After I wrote The Chosen and The Promise - I had always been interested in art - I began to think about the possibility of writing a story about an artist who had grown up in a very religious world. It was at that point that Rabbi Shemtov walked into my office one day. My interest in that subject and Rabbi Shemtov came together, and the focus became Lubavitch, although I wasn’t particularly interested in writing specifically about Lubavitch. What a writer does is research and become very familiar with a specific world and subject. Then the imagination takes over. So the streets where my wife grew up, became the focus of my interest, and since Lubavitch was still on those streets, it all came together into the Asher Lev story. When Rabbi Shemtov invited me to come to a Farbrengen, I said sure, let me see what’s going on, and we went.

D : That brings me to your statement to Ted Koppel on Night Line.

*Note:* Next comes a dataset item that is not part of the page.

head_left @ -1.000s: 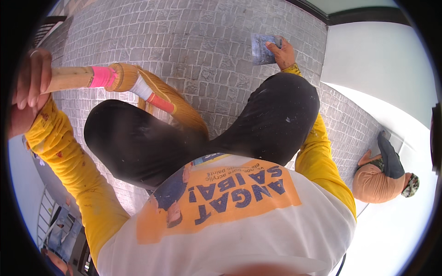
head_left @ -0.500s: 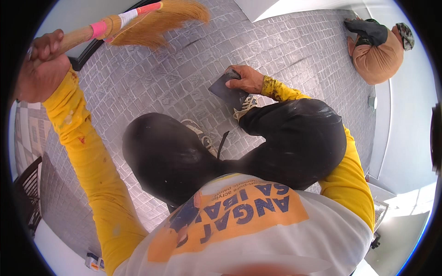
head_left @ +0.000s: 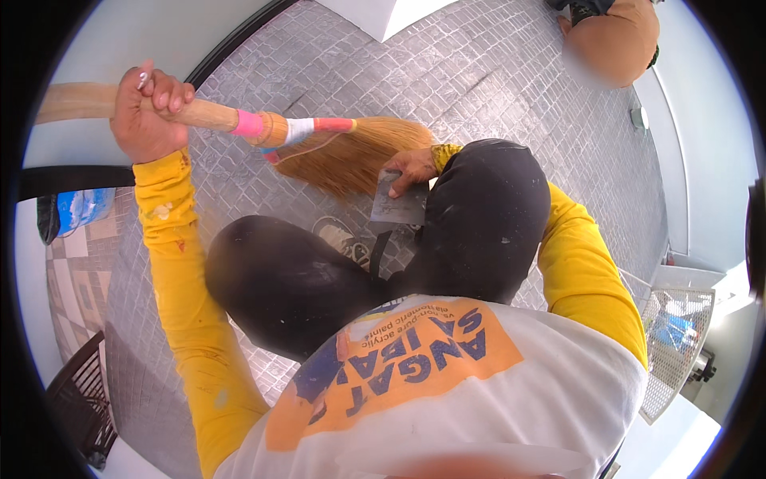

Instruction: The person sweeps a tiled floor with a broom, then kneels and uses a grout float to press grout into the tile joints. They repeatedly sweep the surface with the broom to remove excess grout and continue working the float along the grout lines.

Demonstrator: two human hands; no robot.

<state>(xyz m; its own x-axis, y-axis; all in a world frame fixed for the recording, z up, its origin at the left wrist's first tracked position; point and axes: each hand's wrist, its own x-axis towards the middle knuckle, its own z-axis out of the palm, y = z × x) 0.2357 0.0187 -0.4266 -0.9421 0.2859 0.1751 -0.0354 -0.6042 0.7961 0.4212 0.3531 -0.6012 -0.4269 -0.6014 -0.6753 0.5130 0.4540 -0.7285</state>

He asked you, “Why didn’t you take advantage of the opportunity to have a private visit with the Rebbe?”, or something to that effect, and your response was that your objectivity would have been absorbed or swallowed up, I forget the exact word. Did you say you were scared?

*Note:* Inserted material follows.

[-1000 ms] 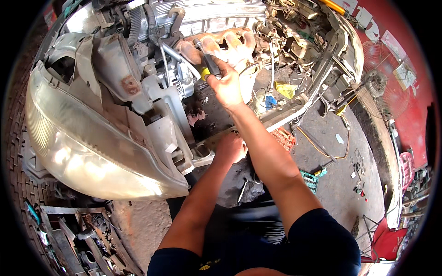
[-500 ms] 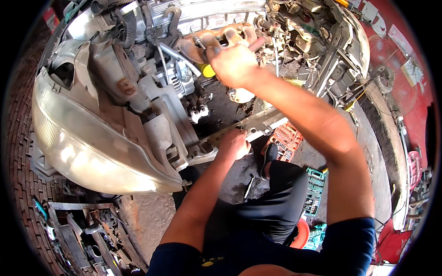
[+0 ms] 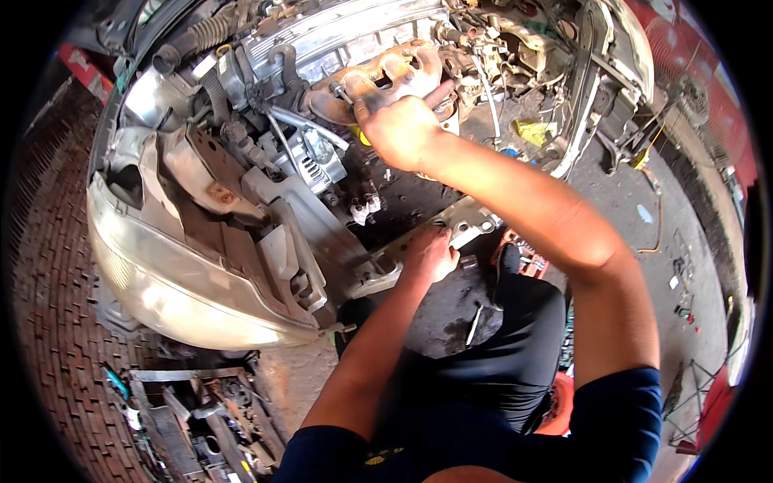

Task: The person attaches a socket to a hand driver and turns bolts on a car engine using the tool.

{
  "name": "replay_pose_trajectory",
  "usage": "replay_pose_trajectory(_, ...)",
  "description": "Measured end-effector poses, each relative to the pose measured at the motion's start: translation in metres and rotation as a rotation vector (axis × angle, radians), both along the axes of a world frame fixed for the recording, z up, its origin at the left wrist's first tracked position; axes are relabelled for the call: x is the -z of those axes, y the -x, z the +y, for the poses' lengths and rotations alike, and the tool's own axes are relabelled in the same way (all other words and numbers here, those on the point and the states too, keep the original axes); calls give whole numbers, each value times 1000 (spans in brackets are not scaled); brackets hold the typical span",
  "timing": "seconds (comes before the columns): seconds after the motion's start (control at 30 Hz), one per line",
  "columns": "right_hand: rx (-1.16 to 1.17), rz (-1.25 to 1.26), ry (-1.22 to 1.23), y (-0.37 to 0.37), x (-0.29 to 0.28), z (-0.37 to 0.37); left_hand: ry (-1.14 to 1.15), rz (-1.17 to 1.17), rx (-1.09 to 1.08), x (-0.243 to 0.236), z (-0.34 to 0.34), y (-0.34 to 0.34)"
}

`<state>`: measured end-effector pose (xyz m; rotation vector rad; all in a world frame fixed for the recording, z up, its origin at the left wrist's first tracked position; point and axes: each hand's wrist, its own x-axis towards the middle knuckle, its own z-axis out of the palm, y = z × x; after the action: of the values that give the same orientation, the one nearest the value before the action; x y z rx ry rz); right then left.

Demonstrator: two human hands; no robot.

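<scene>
My right hand (image 3: 398,133) is over the rusty exhaust manifold (image 3: 378,80) on the engine. Its fingers are mostly curled and one digit sticks out to the right. A short metal shaft (image 3: 341,93) shows beside the fingertips; what lies inside the grip is hidden. Lower down, my left hand (image 3: 432,256) is closed over the pale metal crossbar (image 3: 475,228) at the car's front, its fingertips partly out of sight. Next to that hand is a small metal cylinder (image 3: 468,262); I cannot tell whether the hand touches it.
A large cloudy headlight (image 3: 177,282) juts out at the left. The alternator (image 3: 312,163) sits below the manifold. On the floor lie a thin metal tool (image 3: 475,325) and an orange tool case (image 3: 531,259). Scrap parts fill a metal frame (image 3: 189,375) at lower left.
The view has shifted, so the car front and floor items sit differently in it. My right hand stays at the manifold, slightly lower against it. My left hand remains on the crossbar.
</scene>
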<state>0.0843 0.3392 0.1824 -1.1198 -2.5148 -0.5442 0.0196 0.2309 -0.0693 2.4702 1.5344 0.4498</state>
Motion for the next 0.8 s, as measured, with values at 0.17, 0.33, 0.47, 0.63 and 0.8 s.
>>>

P: I don’t know if I was scared, but if I did use that word all I meant was that I was concerned about how such a meeting would affect what I myself want to write about regarding this group. If the Rebbe were alive today, I still wouldn’t want to go see him, and I’ll explain to you why, with the following story.

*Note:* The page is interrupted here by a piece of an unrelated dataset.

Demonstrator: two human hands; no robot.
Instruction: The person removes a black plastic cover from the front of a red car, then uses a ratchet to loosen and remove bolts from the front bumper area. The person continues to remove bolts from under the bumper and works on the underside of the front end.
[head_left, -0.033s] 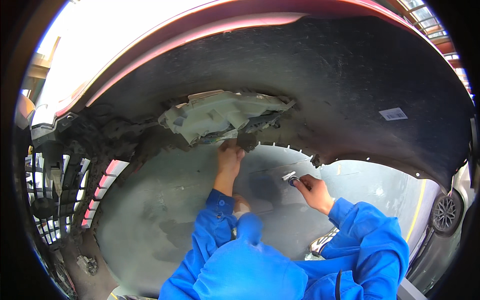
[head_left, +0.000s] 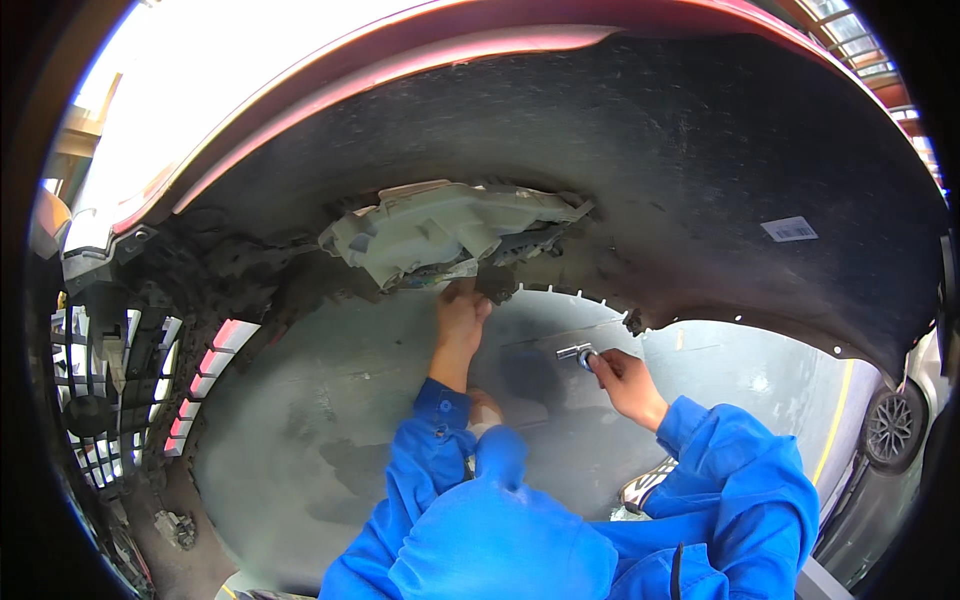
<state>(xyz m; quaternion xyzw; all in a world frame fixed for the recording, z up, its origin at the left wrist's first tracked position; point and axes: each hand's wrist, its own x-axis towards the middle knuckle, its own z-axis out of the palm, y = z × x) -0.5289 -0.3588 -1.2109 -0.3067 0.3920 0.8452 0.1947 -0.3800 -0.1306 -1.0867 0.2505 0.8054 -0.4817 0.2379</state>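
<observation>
My left hand [head_left: 461, 318] reaches up to the lower edge of a grey-white plastic housing [head_left: 430, 230], which looks like the back of a headlight. Its fingertips are tucked under that edge, so their grip is hidden. Lower and to the right, my right hand [head_left: 628, 385] is closed round a socket ratchet [head_left: 586, 357]. A silver socket [head_left: 570, 351] sticks out from the ratchet head toward the left, in the air and apart from the housing. Most of the ratchet's handle is concealed by the hand.
A dark bumper shell [head_left: 700, 150] with a red outer edge arches over my hands, a white label [head_left: 789, 229] on it. Black brackets and wiring [head_left: 220, 250] hang at the left, beside a slatted grille [head_left: 105, 380]. Below lies the grey floor [head_left: 330, 430]; a car wheel [head_left: 892, 425] stands far right.
The ratchet has turned slightly in my right hand, and its socket now points more squarely to the left. My left hand stays at the housing.
</observation>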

A very close friend of mine is one of the great political cartoonists in the United States. Some months after President Clinton was elected, he invited a small group of cartoonists to meet with him in the White House. Clinton is a very charismatic person. He is, when you see him in person, quite awesome. He’s tall, almost monumental,

and gives the impression of being a very real, a very authentic human being, when you meet him face to face. Now, it is the business of a political cartoonist to be cool, cynical, and objective. And this political cartoonist told me that it took him months to restore his objectivity after that meeting, because he was overwhelmed by the personality of Bill Clinton. He really came out of that meeting with a profound regard for that man. I know of this dynamic. I’ve experienced it before with teachers that I’ve had.

I didn’t want to meet personally with the Rebbe because it was very clear to me that this was a most unusual human being. I didn’t want to spend 20 minutes or half an hour in a room with him, and then have to rethink, undo, restructure, my imagination after that experience. That’s all I meant by that.

A writer does the necessary encountering for his or her work, and when he feels that his imagination has enough encounter with the reality that he wants to write about, he walks away from the reality and lets the imagination work. You don’t let the reality overwhelm the imagination. That’s precisely why I didn’t want to see the Rebbe, although Rabbi Shemtov, on many occasions, urged me to do so, and it would have been very easy to do so.